Restate word for word the lines in the listing below, starting at the line containing "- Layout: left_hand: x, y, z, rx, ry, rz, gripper" and ending at the line containing "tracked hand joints", both included; leave out the rest.

■ ■ ■ ■ ■ ■ ■

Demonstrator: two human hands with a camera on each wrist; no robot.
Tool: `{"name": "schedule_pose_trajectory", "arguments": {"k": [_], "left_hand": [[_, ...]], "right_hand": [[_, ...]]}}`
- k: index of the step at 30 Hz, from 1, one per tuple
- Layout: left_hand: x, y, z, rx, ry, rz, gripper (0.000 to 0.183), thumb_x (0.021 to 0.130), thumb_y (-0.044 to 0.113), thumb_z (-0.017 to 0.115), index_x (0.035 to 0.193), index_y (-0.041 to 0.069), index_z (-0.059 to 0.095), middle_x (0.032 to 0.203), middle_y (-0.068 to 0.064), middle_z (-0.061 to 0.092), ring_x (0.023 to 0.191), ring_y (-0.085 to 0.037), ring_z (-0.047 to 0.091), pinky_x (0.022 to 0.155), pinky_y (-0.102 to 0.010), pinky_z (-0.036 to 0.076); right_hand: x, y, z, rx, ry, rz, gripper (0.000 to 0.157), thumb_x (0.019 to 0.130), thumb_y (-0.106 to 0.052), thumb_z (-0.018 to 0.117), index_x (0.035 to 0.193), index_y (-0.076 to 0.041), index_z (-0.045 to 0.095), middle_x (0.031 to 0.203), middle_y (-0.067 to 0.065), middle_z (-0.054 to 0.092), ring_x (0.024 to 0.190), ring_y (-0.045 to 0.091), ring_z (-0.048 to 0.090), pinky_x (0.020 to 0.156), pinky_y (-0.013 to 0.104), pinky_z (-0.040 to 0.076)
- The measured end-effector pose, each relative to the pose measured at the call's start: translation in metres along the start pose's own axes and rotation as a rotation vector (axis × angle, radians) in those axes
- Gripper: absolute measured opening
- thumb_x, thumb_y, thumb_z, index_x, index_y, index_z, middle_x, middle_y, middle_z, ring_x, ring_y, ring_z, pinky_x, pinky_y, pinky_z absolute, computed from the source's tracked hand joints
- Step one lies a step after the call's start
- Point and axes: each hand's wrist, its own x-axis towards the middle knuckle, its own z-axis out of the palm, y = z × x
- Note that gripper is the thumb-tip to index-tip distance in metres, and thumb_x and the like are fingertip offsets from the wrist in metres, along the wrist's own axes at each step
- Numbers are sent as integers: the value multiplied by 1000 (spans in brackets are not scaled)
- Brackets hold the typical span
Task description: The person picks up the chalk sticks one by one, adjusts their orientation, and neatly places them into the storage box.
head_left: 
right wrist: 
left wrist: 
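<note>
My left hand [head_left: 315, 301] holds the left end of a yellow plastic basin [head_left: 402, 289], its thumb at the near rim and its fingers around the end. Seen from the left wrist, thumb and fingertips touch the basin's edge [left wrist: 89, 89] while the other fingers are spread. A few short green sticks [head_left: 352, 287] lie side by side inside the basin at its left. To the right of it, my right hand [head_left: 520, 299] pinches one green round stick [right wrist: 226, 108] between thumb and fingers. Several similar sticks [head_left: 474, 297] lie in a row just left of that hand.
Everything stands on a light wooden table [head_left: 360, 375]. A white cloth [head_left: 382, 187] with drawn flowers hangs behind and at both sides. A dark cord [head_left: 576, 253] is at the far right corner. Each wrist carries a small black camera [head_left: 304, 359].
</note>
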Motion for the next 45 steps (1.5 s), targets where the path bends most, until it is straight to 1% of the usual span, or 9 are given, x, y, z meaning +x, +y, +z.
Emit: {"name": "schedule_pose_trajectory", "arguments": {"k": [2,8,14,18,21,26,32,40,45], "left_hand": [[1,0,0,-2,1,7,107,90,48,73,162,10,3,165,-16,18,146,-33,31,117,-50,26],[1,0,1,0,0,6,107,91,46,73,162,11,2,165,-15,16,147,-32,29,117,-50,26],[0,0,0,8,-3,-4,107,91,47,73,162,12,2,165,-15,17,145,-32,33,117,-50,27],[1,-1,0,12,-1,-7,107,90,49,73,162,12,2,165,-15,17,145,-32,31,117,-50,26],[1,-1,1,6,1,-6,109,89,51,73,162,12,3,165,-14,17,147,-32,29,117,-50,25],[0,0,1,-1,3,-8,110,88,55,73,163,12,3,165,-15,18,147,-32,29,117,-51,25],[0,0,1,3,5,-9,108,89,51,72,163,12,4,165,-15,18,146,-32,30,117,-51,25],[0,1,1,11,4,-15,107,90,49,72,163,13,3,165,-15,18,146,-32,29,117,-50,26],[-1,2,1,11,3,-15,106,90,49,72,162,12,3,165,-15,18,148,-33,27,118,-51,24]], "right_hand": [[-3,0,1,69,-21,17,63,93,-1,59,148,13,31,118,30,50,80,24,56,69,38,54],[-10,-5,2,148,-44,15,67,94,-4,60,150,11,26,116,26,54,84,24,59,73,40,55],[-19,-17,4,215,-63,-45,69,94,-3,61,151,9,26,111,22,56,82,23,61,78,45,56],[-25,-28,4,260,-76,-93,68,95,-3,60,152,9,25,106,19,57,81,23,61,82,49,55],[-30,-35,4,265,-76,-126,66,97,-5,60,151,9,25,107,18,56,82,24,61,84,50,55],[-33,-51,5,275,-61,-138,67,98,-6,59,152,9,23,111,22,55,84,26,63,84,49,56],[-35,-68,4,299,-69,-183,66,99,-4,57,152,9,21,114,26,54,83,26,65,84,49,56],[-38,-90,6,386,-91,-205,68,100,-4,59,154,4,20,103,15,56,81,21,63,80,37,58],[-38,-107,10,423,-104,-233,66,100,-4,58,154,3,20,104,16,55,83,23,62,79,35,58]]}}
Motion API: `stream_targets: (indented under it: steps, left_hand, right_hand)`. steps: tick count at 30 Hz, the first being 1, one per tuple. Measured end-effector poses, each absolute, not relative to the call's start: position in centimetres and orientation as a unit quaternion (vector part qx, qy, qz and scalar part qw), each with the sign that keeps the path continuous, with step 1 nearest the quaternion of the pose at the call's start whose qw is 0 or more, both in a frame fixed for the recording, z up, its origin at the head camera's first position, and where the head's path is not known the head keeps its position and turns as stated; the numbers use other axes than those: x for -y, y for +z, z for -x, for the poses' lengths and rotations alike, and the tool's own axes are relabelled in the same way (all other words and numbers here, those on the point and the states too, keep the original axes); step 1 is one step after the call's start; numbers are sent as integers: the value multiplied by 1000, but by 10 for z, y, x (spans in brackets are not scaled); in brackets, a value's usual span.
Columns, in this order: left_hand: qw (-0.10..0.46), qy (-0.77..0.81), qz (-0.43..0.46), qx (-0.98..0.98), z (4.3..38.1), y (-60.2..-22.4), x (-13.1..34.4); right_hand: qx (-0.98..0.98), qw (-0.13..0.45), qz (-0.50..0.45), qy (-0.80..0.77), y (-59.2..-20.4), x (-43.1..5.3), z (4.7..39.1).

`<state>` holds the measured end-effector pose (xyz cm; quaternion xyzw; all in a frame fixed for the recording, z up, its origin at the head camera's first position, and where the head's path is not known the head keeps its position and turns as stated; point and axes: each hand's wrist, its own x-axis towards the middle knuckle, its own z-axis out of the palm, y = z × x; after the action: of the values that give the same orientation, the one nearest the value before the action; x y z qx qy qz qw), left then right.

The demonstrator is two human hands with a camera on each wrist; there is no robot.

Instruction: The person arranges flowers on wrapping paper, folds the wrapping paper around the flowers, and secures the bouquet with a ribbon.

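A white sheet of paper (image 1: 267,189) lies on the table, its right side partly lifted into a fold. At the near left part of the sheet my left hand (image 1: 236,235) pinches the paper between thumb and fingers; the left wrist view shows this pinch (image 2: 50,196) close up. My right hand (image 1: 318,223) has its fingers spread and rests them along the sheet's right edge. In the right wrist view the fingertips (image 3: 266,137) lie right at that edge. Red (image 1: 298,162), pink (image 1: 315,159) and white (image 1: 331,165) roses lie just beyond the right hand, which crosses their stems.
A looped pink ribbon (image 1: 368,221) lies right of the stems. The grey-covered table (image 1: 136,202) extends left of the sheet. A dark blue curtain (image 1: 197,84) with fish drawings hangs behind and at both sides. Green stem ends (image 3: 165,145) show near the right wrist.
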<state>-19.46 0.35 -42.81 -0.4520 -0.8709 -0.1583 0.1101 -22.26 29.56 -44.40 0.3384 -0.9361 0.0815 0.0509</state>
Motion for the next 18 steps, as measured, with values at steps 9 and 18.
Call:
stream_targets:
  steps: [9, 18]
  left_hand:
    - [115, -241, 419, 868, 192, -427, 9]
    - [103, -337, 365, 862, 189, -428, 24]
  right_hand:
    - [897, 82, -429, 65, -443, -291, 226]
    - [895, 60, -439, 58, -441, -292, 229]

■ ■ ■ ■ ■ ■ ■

▸ **Solution for this exercise**:
- Layout: left_hand: x, y, z, rx, ry, rz, gripper (0.000 to 0.183), thumb_x (0.021 to 0.130), thumb_y (-0.044 to 0.113), thumb_z (-0.017 to 0.115), index_x (0.035 to 0.193), index_y (-0.041 to 0.069), index_z (-0.059 to 0.095), middle_x (0.032 to 0.203), middle_y (-0.068 to 0.064), middle_z (-0.061 to 0.092), ring_x (0.023 to 0.191), ring_y (-0.085 to 0.037), ring_z (-0.047 to 0.091), pinky_x (0.022 to 0.155), pinky_y (-0.102 to 0.010), pinky_z (-0.036 to 0.076); right_hand: x, y, z, rx, ry, rz, gripper (0.000 to 0.157), thumb_x (0.019 to 0.130), thumb_y (-0.106 to 0.052), thumb_z (-0.018 to 0.117), index_x (0.035 to 0.193), index_y (-0.076 to 0.041), index_z (-0.045 to 0.095), middle_x (0.031 to 0.203), middle_y (-0.067 to 0.065), middle_z (-0.054 to 0.092), ring_x (0.024 to 0.190), ring_y (-0.045 to 0.091), ring_z (-0.048 to 0.090), pinky_x (0.020 to 0.156), pinky_y (-0.013 to 0.104), pinky_z (-0.040 to 0.076)
- The measured end-effector pose, each relative to the pose measured at the call's start: translation in metres along the start pose's own axes and rotation as a rotation vector (axis × angle, radians) in those axes
- Gripper: absolute measured opening
- thumb_x, thumb_y, thumb_z, index_x, index_y, index_z, middle_x, middle_y, middle_z, ring_x, ring_y, ring_z, pinky_x, pinky_y, pinky_z absolute, computed from the source's tracked hand joints

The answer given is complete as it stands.